As the lines appear below, please set them down exactly, starting at the first and finishing with the one containing "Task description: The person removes".

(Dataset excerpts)

..........

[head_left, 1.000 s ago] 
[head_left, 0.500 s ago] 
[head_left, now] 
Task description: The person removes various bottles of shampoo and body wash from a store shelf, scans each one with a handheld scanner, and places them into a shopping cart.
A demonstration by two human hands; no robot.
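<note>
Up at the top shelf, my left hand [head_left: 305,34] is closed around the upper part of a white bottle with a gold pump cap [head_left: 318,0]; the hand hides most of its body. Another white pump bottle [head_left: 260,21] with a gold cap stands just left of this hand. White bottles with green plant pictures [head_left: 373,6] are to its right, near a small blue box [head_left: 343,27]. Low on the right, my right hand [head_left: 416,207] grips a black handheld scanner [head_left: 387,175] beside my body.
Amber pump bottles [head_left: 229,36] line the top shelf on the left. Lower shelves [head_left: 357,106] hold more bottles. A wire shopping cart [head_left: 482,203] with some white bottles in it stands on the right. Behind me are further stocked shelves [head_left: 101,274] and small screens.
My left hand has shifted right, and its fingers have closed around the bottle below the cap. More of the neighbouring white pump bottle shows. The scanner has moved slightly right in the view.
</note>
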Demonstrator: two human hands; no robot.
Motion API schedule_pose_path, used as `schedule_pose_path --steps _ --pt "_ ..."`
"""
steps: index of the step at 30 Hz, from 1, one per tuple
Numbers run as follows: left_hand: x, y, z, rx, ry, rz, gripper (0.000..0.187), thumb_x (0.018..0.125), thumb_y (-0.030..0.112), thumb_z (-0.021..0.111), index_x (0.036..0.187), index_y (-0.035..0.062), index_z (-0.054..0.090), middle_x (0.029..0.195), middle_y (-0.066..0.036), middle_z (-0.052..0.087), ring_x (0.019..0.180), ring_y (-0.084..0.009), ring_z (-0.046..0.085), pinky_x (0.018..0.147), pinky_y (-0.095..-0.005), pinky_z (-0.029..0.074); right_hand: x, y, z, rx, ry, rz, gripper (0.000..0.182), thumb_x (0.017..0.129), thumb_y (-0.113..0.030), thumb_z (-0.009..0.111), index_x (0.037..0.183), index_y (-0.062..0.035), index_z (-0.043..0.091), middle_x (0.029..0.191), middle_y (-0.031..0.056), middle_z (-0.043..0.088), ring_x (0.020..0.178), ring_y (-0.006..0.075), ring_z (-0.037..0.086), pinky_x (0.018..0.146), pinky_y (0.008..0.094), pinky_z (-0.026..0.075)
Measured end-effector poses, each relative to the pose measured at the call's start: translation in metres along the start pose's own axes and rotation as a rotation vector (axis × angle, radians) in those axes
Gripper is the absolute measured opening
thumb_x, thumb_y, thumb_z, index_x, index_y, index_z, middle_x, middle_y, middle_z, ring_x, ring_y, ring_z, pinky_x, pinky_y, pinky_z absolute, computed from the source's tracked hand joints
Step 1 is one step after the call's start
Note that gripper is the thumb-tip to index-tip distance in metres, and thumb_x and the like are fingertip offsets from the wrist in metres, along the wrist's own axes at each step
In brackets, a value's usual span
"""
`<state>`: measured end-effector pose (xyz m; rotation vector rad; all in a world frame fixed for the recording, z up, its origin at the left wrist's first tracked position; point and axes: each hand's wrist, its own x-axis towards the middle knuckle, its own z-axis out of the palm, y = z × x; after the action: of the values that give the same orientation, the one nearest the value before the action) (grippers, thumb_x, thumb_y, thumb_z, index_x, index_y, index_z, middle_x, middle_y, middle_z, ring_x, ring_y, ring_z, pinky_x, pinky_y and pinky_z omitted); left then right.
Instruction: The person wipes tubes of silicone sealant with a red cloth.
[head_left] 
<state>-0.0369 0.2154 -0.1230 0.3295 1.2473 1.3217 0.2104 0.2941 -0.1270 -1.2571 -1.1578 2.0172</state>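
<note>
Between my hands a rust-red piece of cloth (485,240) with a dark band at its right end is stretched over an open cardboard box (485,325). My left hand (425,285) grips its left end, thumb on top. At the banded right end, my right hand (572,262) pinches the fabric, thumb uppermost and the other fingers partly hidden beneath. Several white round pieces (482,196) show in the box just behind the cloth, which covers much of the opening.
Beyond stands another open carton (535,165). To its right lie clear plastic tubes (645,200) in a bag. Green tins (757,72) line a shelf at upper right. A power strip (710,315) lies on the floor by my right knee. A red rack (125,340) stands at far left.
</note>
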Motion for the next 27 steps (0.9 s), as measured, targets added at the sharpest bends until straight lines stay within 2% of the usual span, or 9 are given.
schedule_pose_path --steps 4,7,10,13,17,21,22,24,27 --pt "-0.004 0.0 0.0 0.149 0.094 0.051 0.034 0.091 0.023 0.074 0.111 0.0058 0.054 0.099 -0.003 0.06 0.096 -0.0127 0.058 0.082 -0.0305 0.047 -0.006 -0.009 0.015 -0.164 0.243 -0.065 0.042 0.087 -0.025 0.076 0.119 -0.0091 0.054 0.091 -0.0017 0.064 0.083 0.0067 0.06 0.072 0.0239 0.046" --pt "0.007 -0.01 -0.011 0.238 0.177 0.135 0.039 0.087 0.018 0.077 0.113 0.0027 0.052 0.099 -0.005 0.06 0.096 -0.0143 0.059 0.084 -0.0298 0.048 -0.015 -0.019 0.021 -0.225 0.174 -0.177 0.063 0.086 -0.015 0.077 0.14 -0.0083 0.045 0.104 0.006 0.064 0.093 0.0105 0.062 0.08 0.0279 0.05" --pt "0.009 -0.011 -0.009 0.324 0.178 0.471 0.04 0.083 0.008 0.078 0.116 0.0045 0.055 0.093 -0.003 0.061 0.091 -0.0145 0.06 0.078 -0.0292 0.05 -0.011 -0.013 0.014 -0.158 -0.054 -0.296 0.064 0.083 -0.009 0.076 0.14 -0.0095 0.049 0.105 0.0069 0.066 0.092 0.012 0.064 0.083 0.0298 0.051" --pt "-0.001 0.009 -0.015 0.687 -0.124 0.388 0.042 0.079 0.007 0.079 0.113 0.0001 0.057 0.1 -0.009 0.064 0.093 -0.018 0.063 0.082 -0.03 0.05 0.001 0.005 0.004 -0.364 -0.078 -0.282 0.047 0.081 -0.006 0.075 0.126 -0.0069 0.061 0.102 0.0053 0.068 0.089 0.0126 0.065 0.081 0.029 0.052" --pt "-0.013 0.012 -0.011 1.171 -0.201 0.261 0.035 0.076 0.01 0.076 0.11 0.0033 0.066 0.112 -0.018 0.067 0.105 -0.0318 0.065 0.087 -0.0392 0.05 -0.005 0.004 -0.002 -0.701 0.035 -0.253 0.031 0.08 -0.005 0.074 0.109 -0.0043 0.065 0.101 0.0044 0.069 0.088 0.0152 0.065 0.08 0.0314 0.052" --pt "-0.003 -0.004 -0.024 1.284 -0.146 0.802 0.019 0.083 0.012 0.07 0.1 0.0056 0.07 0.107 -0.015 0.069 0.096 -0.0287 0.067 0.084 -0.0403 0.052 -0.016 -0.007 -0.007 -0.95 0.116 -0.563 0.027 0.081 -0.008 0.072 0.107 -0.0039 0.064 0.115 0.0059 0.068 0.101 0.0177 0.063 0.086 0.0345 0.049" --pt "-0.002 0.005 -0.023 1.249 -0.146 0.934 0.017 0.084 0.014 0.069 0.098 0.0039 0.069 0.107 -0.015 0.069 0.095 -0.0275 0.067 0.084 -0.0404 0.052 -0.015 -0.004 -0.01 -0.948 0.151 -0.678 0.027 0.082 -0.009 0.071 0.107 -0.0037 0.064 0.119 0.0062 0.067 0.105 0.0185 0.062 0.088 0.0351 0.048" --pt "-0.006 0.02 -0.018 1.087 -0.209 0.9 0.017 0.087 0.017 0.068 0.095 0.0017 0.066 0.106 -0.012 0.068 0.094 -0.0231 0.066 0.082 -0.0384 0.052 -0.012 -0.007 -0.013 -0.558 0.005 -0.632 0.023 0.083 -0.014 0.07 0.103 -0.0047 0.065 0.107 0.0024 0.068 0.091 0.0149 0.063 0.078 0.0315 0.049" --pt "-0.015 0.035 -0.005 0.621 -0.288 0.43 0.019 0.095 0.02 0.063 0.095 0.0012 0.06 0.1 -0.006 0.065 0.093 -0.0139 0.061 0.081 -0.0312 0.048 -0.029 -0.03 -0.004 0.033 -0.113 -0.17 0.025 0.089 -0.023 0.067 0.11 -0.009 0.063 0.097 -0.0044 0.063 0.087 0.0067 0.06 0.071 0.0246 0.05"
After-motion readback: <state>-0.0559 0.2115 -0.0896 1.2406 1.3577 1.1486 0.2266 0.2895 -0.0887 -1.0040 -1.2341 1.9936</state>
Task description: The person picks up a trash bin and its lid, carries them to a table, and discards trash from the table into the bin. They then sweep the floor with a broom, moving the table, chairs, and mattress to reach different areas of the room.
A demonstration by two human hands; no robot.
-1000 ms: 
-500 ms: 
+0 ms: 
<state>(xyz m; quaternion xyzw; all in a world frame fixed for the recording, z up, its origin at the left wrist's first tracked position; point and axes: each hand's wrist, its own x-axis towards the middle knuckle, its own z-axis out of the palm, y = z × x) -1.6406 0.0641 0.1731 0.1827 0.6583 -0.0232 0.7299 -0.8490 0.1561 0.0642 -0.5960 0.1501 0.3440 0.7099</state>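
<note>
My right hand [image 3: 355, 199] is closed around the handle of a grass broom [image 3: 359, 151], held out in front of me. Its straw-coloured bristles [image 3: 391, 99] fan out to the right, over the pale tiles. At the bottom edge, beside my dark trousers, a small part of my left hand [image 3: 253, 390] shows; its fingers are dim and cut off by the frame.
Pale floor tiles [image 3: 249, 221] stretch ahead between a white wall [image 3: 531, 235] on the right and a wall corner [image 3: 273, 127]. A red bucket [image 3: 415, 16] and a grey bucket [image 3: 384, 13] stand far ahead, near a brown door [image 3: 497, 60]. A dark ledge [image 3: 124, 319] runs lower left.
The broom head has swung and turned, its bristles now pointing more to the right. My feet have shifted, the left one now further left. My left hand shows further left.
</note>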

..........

● **EXERCISE SOLUTION**
[head_left, 1.000 s ago] 
[head_left, 0.500 s ago] 
[head_left, now] 
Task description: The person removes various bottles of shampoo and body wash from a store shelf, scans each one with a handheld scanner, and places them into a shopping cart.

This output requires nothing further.